Voici une nouvelle qui nous met du baume au cœur : Olive,  "la dernière arrivée chez les Childs", est une truie de huit mois qui se prend pour un chien.  Depuis que je l'ai appris je n'arrête pas d'y penser. Et  plus j'y pense, plus je suis ému.

"Chez les Childs" on avait déjà Tilly, un bulldog anglais, Alfie, un Boston Terrier, et Lola un bulldog français (voici une autre bonne nouvelle).

Il doit faire bon de vivre "chez les Child", cette famille sympathique où se passent des choses cocasses.  Merci  au quotidien La Repubblica de nous en avoir parlé.

mardi 12 avril 2016

La réhabilitation du cochon


Cochon réhabilité

Hier, au congrès du CTHS consacré aux animaux (c'était le 141ème organisé par cette vénérable institution et peut-être le dernier), j'ai entendu l'historien Michel Pastoureau.
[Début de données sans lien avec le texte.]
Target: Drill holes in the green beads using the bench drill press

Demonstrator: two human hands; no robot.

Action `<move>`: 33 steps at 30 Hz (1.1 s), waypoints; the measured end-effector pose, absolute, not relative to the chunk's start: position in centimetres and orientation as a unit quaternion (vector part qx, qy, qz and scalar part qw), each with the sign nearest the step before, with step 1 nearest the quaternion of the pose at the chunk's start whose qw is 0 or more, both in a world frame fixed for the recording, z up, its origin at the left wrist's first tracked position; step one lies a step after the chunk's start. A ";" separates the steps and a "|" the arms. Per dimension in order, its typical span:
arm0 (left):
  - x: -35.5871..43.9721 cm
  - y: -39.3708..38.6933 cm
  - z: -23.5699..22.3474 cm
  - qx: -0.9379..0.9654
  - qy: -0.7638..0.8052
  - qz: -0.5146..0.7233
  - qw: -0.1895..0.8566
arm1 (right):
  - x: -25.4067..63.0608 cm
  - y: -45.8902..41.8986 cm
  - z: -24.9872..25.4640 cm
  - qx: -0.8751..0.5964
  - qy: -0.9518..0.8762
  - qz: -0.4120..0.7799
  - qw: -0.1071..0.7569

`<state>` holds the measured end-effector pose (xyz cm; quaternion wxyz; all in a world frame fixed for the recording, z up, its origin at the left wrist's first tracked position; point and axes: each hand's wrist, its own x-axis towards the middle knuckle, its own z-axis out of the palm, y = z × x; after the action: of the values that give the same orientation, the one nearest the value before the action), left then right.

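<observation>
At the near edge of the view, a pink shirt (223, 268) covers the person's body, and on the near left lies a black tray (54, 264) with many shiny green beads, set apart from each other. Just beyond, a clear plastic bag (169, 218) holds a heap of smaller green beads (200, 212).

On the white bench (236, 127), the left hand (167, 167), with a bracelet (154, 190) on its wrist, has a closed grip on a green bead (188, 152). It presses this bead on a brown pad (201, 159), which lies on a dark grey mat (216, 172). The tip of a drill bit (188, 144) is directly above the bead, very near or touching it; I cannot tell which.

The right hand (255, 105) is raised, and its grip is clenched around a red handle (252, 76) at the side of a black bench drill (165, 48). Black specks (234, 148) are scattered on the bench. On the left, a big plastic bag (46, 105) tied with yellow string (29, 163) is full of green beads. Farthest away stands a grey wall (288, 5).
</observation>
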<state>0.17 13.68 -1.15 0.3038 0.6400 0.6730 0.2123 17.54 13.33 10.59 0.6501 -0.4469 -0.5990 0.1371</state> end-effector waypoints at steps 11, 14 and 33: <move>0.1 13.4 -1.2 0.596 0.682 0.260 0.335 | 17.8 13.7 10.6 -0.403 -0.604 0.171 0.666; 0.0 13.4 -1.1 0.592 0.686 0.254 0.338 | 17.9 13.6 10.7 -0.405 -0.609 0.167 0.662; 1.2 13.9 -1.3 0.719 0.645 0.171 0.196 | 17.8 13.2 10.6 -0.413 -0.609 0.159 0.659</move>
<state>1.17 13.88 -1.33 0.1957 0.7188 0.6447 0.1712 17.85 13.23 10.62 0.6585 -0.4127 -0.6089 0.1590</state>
Il nous a rappelé que dans le monde ancien la bête impure et luxurieuse n'était pas le porc mais plutôt le chien. "Le cochon - je le cite - ne commence à faire des cochonneries qu'au Moyen-Age pour débarrasser le chien de ses saletés". L'écureuil aussi, chez nos aïeuls,  était considéré comme une bête lubrique (et stupide, car elle cache ses noisettes et, lorsqu'elle en a besoin,  elle n'arrive plus à les retrouver). Vraiment passionnant.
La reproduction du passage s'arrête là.